A threat actor linked to China, codenamed Chaya_004, has been observed exploiting a recently disclosed security flaw in SAP NetWeaver.
According to a report published Thursday by Forescout Vedere Labs, a malicious infrastructure likely linked to the hacker group was discovered. The group has been exploiting CVE-2025-31324 (CVSS score: 10.0) since April 29, 2025.
CVE-2025-31324 is a critical flaw in SAP NetWeaver that allows attackers to execute remote code (RCE) by uploading webshells via a vulnerable /developmentserver/metadatauploader endpoint.
ReliaQuest first warned of this vulnerability at the end of last month, when it was discovered that unknown threat actors were exploiting it in the wild to deploy web shells and the Brute Ratel C4 post-exploitation platform.
Cybersecurity
According to Onapsis, attacks have affected hundreds of SAP systems worldwide, spread across various sectors and geographic locations, including energy and utilities, manufacturing, media and entertainment, oil and gas, pharmaceuticals, retail, and government organizations.
The security company found that reconnaissance activities had occurred since January 20, 2025, testing specific payloads on this vulnerability in their honeypots.
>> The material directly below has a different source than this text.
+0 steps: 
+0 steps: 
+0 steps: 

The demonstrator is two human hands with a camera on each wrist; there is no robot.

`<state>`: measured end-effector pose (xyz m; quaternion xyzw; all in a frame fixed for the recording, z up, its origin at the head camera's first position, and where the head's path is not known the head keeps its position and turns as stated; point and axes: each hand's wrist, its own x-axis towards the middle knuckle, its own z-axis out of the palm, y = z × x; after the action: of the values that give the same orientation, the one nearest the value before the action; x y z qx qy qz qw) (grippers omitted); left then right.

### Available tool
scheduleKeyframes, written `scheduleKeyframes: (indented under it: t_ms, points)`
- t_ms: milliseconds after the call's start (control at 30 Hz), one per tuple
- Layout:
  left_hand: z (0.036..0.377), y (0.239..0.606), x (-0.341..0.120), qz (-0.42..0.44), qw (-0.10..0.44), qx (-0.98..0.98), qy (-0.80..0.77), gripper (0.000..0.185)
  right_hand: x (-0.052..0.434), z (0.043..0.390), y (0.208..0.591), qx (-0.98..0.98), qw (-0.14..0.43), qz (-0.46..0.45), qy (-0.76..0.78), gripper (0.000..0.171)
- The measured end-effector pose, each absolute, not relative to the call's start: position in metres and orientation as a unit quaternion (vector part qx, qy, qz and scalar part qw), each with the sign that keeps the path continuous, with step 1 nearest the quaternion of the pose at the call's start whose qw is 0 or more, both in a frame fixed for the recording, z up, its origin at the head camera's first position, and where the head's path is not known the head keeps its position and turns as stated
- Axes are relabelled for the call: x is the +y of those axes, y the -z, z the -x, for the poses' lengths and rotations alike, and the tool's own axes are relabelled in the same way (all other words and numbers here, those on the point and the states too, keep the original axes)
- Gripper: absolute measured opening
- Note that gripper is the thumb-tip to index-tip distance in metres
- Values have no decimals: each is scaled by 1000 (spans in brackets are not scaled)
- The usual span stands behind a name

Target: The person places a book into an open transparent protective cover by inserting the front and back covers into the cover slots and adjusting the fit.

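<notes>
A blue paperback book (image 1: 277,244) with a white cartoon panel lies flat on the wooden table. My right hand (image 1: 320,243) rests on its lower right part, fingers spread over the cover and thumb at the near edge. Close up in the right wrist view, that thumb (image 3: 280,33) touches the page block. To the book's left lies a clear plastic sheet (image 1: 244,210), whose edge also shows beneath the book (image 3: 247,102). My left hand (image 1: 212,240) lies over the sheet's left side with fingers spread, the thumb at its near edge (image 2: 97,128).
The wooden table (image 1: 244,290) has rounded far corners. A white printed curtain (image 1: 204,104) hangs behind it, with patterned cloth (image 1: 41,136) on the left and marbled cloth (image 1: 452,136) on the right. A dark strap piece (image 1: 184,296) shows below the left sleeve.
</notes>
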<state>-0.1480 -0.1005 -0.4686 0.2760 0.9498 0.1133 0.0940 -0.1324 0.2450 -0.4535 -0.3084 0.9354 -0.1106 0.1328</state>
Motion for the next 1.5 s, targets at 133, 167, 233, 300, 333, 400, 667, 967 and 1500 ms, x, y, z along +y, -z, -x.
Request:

Successful deployment of webshells was observed between March 14 and 31.
Google subsidiary Mandiant, which is also involved in incident response, has evidence that the first known exploitation occurred on March 12, 2025.
Recently, multiple threat actors are believed to have started exploiting this vulnerability to attack vulnerable systems with webshells or even mine cryptocurrency opportunistically.
According to Forescout, Chaya_004 is also among them. This actor hosts a web-based reverse shell written in Golang, called SuperShell, at the IP address 47.97.42[.]177. The OT security company discovered this IP address in an ELF binary named config used in the attack.
According to researchers Sai Molige and Luca Barba of Forescout, the IP address on which Supershell runs (47.97.42[.]177) also has multiple open network connections. One is port 3232, which runs on HTTP and uses an unusual, self-generated certificate that pretends to come from Cloudflare.
Multiple tools
Further analysis revealed that the threat actor hosts multiple tools on their infrastructure: NPS, SoftEther VPN, Cobalt Strike, Asset Reconnaissance Lighthouse (ARL), Pocassit, GOSINT, and GO Simple Tunnel.
According to the researchers, the use of Chinese cloud platforms and tools written in Chinese indicates that the attackers are most likely based in China.
To protect against such attacks, users must apply the patches as soon as possible (if they haven’t already), restrict access to the metadata uploader endpoint, disable the Visual Composer service if it is not in use, and monitor for suspicious activity.
Juan Pablo JP Perez-Etchegoyen, CTO of Onapsis, told The Hacker News that the activity demonstrated by Forescout is taking place after the patch was released. According to Perez-Etchegoyen, this development poses an increasing risk, as not only are less sophisticated hackers exploiting it, but advanced threat actors are also quickly taking advantage of existing vulnerabilities to further expand their access.